Sort & Cull

Could the Live Cattle Market's Rally Hit Pause Until After the Holidays?

ShayLe Stewart
By  ShayLe Stewart , DTN Livestock Analyst
The cash cattle market stands a chance of continuing to push prices higher in the upcoming weeks as feedlot managers can simply elect to roll their showlists over to the upcoming week if prices are not what they want. (DTN file photo)

The live cattle complex didn't bat an eye about trading lower all throughout the day Monday, as the market seems to be showing signs of technical exhaustion.

But in all fairness, following last week's exceptional performance, it's understandable that the market is feeling overexerted. From a technical standpoint, it was incredible to watch the spot February contract break through resistance at $190 and test price points not seen since last March. Throughout the week, the December live cattle contract gained $6.28, and the spot February contract gained $5.85. Thankfully, late in the week market fundamentals complemented trader's eagerness, as the cash cattle market traded anywhere from steady to $8.00 higher!

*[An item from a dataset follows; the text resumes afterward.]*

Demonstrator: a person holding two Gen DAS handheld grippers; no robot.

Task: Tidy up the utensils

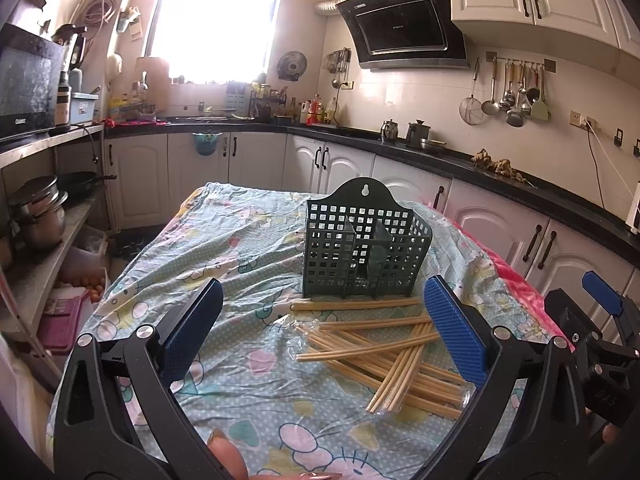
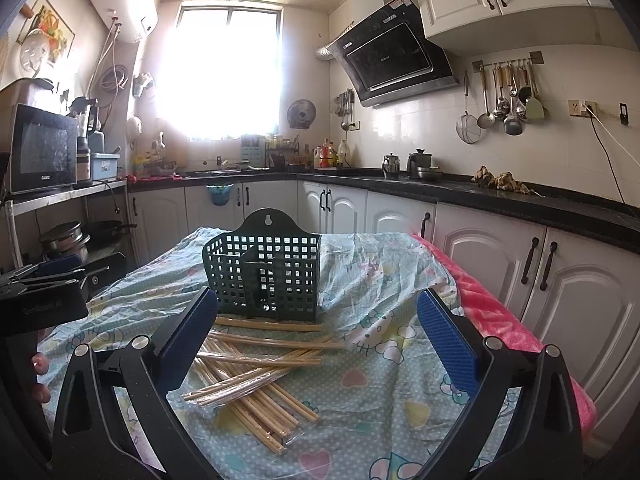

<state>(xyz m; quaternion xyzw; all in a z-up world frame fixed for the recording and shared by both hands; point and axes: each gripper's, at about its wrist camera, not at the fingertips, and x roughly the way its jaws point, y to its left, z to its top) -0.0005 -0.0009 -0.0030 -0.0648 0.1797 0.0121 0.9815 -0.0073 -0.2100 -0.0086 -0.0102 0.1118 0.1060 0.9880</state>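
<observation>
Chopsticks (image 1: 384,344) between spread left fingers (image 1: 454,330)

- The left gripper (image 1: 322,334) points forward with its jaws spread wide and nothing between them.
- The right gripper (image 2: 316,346) points forward too, its jaws equally wide apart and empty.
- Fingertips (image 1: 226,454) of the person's left hand show at the bottom edge of the left wrist view.
- In the left wrist view, the right gripper sits just to the right of the left one.
</observation>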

Last week Southern live cattle traded from mostly $191 to $192, which is steady to $2.00 higher than the previous week's weighted average. Northern dressed cattle traded anywhere from $295 to $311, but the majority of the business was done at $302 to $305, which is $5.00 to $8.00 higher than the previous week's weighted average.

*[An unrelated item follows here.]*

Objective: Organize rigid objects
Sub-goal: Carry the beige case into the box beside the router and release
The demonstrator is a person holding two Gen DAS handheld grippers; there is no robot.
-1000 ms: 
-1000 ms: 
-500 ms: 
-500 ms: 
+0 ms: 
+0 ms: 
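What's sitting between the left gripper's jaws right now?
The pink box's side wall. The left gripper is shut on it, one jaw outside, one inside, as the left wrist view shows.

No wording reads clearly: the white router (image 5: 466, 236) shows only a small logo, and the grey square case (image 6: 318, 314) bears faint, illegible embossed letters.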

The week's total movement in the negotiated cash cattle market totaled 77,128 head. Of that 68% (52,132 head) were committed to the nearby delivery, while the remaining 32% (24,996 head) were committed to the deferred delivery. Heading into this week, new showlists appear to be lower in all three major feeding states.

The obvious question that comes to mind as we look over the next two and half weeks of 2024 is: Will the cattle market's rally be able to maintain its gusto? Or will sluggish, holiday-shortened weeks cause the cattle market's rally to be on standby until after the new year?

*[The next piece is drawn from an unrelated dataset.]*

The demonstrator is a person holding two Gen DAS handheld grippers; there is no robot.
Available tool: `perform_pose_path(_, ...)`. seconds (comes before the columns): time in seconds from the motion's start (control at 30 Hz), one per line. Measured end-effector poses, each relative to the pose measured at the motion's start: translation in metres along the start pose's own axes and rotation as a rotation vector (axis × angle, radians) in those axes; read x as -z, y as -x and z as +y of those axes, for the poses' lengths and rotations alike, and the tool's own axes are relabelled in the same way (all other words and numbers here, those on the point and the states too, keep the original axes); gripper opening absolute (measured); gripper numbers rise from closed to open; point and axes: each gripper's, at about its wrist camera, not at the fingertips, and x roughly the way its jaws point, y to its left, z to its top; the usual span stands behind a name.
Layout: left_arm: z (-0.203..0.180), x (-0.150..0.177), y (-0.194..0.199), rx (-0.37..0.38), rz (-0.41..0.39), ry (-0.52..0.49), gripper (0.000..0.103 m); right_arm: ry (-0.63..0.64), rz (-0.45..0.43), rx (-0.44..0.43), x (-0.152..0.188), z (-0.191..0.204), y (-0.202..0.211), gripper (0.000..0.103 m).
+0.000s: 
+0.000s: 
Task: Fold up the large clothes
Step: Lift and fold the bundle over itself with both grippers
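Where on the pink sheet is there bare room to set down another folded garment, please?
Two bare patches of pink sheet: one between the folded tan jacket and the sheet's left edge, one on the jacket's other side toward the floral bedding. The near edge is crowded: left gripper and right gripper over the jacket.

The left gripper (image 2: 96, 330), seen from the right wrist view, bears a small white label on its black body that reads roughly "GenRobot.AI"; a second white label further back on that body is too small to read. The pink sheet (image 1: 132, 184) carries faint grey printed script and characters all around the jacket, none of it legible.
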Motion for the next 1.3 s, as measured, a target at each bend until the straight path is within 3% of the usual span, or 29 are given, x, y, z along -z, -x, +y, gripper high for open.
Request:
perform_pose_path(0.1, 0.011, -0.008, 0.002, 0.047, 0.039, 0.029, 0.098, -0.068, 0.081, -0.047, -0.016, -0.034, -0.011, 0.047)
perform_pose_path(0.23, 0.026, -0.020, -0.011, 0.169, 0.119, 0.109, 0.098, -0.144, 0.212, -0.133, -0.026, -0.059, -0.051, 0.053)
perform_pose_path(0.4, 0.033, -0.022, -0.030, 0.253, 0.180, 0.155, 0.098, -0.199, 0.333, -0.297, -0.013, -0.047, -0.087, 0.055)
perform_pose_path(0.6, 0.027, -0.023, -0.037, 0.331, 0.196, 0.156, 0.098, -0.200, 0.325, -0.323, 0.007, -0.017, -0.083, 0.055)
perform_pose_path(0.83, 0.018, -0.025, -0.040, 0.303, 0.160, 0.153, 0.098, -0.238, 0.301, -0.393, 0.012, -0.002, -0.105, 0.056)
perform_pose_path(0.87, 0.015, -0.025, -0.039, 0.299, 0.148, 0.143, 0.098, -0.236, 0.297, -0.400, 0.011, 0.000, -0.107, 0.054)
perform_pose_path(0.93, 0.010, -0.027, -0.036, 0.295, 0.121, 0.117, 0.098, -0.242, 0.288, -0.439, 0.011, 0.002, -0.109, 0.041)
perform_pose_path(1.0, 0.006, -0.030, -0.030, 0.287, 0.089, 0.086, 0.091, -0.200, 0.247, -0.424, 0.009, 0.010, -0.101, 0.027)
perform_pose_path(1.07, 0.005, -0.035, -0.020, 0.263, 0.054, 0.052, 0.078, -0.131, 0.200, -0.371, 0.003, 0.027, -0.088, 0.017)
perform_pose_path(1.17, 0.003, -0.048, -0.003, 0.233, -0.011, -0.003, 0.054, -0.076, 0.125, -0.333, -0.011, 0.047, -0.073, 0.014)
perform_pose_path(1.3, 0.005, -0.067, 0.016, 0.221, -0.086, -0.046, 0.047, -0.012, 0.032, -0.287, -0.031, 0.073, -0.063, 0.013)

I personally believe the cash cattle market may have the ability to continue to inch prices higher as feedlot managers are current enough with their showlists to simply roll cattle over until the upcoming week if prices are not up to their standards. Packers, on the other hand, are going to try to limit the weeks where prices trade more than $1.00 to $2.00 higher as those weeks are exceptionally painful for their bottom line. Packers will try to keep the market as close to steady as they possibly can through the year's end with slowing chain speeds around the holiday season. But with front-end supplies of market-ready cattle manageable, packers have their work cut out for them as feedlot managers are going to control the market's leverage through the year's end and into 2025.

But from a technical standpoint, I believe the market could drift slightly lower or chop sideways through the year's end as advancing the contracts any more at this point seems to be more risk than traders are willing to dance with.